> ACTIVITY
Go through the records that follow and tally the lines with "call" in them; answer with the number alone.

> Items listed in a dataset
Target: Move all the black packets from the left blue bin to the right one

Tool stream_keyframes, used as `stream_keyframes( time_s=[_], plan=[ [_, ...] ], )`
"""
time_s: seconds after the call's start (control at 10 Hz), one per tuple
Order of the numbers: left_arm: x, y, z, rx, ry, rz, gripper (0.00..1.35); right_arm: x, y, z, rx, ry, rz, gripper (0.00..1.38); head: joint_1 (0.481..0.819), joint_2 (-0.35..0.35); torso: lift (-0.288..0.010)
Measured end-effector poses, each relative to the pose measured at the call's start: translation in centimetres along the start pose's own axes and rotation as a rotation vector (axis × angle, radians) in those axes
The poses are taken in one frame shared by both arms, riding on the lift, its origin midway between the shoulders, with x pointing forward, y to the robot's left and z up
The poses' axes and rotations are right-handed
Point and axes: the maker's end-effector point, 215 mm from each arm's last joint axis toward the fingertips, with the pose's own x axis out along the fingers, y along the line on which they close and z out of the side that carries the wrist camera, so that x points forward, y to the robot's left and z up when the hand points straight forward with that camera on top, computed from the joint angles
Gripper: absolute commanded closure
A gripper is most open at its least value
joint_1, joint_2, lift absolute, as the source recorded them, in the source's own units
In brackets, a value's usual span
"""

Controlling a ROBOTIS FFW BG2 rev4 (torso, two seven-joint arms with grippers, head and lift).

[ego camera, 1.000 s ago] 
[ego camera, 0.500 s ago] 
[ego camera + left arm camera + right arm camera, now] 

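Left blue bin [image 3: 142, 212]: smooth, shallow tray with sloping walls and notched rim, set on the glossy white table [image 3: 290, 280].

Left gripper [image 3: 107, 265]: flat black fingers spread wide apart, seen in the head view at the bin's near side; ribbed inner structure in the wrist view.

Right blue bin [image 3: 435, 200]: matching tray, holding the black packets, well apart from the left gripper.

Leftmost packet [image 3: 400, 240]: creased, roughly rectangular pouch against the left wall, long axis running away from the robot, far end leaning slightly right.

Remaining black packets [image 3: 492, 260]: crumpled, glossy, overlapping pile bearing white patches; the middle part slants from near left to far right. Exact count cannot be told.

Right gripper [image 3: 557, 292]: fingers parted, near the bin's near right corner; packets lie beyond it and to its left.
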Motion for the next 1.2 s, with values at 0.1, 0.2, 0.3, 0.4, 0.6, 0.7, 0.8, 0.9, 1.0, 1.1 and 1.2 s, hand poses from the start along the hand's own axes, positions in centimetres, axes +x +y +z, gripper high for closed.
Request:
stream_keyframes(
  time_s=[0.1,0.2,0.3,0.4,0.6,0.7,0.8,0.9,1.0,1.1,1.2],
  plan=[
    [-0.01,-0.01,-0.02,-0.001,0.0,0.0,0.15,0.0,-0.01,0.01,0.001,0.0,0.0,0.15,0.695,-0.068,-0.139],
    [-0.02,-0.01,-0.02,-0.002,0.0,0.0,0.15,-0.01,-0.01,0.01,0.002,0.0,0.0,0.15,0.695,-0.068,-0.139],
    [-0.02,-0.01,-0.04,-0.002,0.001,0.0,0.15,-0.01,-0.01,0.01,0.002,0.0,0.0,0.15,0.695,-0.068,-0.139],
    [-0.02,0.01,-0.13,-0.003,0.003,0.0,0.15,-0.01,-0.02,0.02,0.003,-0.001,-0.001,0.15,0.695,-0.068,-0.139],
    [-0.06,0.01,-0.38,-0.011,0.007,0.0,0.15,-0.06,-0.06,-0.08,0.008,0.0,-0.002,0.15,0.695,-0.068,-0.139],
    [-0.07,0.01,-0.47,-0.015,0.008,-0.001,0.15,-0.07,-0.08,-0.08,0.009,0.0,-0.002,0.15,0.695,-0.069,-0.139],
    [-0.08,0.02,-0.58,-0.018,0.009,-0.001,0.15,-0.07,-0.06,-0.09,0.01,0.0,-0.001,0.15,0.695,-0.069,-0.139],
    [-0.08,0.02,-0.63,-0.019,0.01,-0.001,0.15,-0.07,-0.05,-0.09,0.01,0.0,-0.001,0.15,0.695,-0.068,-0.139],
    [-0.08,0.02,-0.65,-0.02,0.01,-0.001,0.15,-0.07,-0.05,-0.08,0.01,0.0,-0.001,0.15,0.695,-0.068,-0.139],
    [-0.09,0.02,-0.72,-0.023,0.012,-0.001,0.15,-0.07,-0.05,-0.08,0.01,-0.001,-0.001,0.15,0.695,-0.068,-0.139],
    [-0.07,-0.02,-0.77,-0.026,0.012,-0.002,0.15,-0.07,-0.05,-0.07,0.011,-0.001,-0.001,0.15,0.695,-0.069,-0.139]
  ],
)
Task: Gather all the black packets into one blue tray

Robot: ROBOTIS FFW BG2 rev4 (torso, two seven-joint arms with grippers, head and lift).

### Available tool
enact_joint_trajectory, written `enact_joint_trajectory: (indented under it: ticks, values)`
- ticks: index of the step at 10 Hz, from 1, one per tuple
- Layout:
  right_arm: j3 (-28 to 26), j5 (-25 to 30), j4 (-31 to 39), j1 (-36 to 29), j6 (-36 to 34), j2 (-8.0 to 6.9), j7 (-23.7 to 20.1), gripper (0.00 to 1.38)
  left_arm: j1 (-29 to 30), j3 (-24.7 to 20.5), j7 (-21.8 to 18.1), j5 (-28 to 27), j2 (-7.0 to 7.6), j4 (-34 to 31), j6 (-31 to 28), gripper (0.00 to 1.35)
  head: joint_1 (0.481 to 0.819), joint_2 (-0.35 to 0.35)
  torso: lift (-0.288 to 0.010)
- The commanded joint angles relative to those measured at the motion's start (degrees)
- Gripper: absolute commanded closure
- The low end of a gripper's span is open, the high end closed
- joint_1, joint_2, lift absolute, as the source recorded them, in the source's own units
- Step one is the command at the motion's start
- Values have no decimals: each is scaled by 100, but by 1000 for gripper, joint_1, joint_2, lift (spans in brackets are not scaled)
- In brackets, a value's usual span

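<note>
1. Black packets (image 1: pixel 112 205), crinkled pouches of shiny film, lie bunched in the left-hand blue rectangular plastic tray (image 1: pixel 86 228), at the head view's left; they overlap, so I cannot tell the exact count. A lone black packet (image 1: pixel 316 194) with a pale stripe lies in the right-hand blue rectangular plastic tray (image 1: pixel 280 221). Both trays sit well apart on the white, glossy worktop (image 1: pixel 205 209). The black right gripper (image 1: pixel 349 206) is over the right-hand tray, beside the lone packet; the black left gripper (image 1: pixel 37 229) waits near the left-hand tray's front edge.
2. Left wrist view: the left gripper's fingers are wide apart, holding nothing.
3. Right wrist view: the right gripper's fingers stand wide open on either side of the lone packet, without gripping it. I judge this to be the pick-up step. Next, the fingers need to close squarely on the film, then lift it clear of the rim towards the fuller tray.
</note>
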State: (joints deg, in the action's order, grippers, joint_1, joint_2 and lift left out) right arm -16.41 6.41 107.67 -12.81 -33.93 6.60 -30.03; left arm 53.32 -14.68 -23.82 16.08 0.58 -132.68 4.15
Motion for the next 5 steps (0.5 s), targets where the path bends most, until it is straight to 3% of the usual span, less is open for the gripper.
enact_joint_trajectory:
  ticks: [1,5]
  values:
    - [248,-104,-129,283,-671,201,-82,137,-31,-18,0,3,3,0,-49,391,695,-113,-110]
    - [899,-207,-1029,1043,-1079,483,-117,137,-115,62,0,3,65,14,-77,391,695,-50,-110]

> ANSWER SECTION
2